» Instructions for the task: Would you transcribe the line that holds "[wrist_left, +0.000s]", plus every line beneath it through the end of the data, exactly and with nothing added?

--

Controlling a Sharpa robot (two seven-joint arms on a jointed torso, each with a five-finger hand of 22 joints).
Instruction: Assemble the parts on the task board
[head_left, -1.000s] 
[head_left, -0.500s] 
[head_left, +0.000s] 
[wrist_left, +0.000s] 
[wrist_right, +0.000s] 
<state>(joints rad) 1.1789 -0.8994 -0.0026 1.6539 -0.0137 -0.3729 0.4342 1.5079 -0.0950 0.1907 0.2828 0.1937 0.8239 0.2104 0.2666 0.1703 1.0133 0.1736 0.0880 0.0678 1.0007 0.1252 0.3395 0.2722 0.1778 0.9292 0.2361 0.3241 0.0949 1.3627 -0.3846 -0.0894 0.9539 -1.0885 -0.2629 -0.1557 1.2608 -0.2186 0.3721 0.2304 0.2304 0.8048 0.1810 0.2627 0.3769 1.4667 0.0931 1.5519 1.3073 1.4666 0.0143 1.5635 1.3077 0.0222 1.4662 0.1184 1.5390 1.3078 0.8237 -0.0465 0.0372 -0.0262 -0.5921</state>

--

» Solution to the exercise:
[wrist_left, +0.000s] 
[wrist_right, +0.000s] 
<state>(joints rad) 1.1789 -0.8994 -0.0026 1.6539 -0.0137 -0.3729 0.4342 1.5079 -0.0950 0.1907 0.2828 0.1937 0.8239 0.2104 0.2666 0.1703 1.0133 0.1736 0.0880 0.0678 1.0007 0.1252 0.3395 0.2722 0.1778 0.9292 0.2361 0.3241 0.0949 1.3627 -0.3846 -0.0894 0.9539 -1.0885 -0.2629 -0.1557 1.2608 -0.2186 0.3721 0.2304 0.2304 0.8048 0.1810 0.2627 0.3769 1.4667 0.0931 1.5519 1.3073 1.4666 0.0143 1.5635 1.3077 0.0222 1.4662 0.1184 1.5390 1.3078 0.8237 -0.0465 0.0372 -0.0262 -0.5921</state>

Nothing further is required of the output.